_EXERCISE DIRECTIONS:_
Give back the listing underneath, unchanged and complete.

_INFORMATION SHOWN:_
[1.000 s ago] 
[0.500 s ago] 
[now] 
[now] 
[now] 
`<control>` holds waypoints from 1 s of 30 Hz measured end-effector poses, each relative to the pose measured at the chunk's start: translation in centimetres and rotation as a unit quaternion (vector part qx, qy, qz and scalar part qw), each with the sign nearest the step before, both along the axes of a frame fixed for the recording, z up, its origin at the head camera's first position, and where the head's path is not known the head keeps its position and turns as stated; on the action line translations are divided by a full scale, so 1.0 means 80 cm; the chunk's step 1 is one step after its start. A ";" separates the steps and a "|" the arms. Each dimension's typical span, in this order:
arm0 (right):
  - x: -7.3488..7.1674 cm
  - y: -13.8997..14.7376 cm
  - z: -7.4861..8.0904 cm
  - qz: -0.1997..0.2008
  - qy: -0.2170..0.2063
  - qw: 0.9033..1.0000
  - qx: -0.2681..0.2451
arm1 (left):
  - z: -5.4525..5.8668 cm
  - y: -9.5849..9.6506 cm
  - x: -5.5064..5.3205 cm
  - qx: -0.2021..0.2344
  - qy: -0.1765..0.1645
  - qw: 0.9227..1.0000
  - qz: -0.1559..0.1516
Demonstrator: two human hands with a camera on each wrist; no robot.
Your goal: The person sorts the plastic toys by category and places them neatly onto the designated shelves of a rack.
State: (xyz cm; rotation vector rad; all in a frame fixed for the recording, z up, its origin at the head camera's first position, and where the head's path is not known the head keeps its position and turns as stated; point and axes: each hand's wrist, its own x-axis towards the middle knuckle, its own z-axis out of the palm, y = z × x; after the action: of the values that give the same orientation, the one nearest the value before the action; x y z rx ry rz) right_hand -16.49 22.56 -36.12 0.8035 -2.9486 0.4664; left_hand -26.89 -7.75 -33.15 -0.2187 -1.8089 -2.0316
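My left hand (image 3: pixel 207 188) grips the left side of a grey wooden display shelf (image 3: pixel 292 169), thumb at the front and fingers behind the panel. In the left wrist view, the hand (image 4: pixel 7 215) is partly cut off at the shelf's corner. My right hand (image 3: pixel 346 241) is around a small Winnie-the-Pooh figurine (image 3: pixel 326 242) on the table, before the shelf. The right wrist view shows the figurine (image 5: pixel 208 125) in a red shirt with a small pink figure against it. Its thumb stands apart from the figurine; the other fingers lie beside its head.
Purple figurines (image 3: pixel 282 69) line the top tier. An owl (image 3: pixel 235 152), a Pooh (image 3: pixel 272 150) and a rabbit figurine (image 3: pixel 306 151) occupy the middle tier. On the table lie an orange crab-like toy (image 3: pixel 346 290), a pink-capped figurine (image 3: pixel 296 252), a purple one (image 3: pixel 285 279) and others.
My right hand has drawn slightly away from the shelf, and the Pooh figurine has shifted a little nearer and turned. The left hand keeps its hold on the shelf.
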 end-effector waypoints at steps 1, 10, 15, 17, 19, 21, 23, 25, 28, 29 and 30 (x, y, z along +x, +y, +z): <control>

_WRITTEN RESPONSE:_
[1.000 s ago] 
[0.500 s ago] 
[now] 
[now] 
[now] 
`<control>` holds waypoints from 1 s of 30 Hz measured end-effector poses, each relative to the pose measured at the chunk's start: translation in centimetres and rotation as a unit quaternion (vector part qx, qy, qz and scalar part qw), each with the sign nearest the step before, both along the axes of a frame fixed for the recording, z up, its origin at the head camera's first position, and where the head's path is not known the head keeps its position and turns as stated; on the action line translations are divided by a full scale, so 1.0 means 80 cm; the chunk's step 1 is one step after its start. A ";" separates the steps and a "|" the arms. Each dimension's typical span, in this order:
arm0 (right):
  - x: -7.3488..7.1674 cm
  - y: -13.8997..14.7376 cm
  - z: -7.4861..8.0904 cm
  - qz: -0.1997..0.2008
  - qy: -0.2170..0.2063
  - qw: 0.9033..1.0000
  - qx: -0.2681..0.2451
arm1 (left):
  - z: -5.4525..5.8668 cm
  - y: -9.5849..9.6506 cm
  - x: -5.5064..5.3205 cm
  - qx: -0.2021..0.2344
  - qy: -0.1765..0.1645
  - qw: 0.9227..1.0000
  - qz: -0.1559..0.1516
Demonstrator: two human hands with a camera on each wrist; no robot.
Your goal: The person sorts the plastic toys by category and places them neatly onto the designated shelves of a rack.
State: (xyz cm; rotation vector rad; all in a frame fixed for the recording, z up, its origin at the head camera's first position, and where the head's path is not known the head keeps its position and turns as stated; point and axes: each hand's wrist, its own x-axis towards the middle knuckle, its own z-axis out of the palm, y = z × x; after the action: of the values that give the same orientation, the one nearest the value before the action; x y z rx ry rz) right_hand -16.49 22.56 -36.12 0.8035 -2.9486 0.4664; left_hand -26.89 -7.75 -33.15 -0.2187 -1.8089 -2.0316
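My left hand (image 3: pixel 207 188) grips the left side of a grey wooden display shelf (image 3: pixel 292 169), thumb at the front and fingers behind the panel. In the left wrist view, the hand (image 4: pixel 7 215) is partly cut off at the shelf's corner. My right hand (image 3: pixel 346 241) is around a small Winnie-the-Pooh figurine (image 3: pixel 326 242) on the table, before the shelf. The right wrist view shows the figurine (image 5: pixel 208 125) in a red shirt with a small pink figure against it. Its thumb stands apart from the figurine; the other fingers lie beside its head.
Purple figurines (image 3: pixel 282 69) line the top tier. An owl (image 3: pixel 235 152), a Pooh (image 3: pixel 272 150) and a rabbit figurine (image 3: pixel 306 151) occupy the middle tier. On the table lie an orange crab-like toy (image 3: pixel 346 290), a pink-capped figurine (image 3: pixel 296 252), a purple one (image 3: pixel 285 279) and others.
My right hand has drawn slightly away from the shelf, and the Pooh figurine has shifted a little nearer and turned. The left hand keeps its hold on the shelf.
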 end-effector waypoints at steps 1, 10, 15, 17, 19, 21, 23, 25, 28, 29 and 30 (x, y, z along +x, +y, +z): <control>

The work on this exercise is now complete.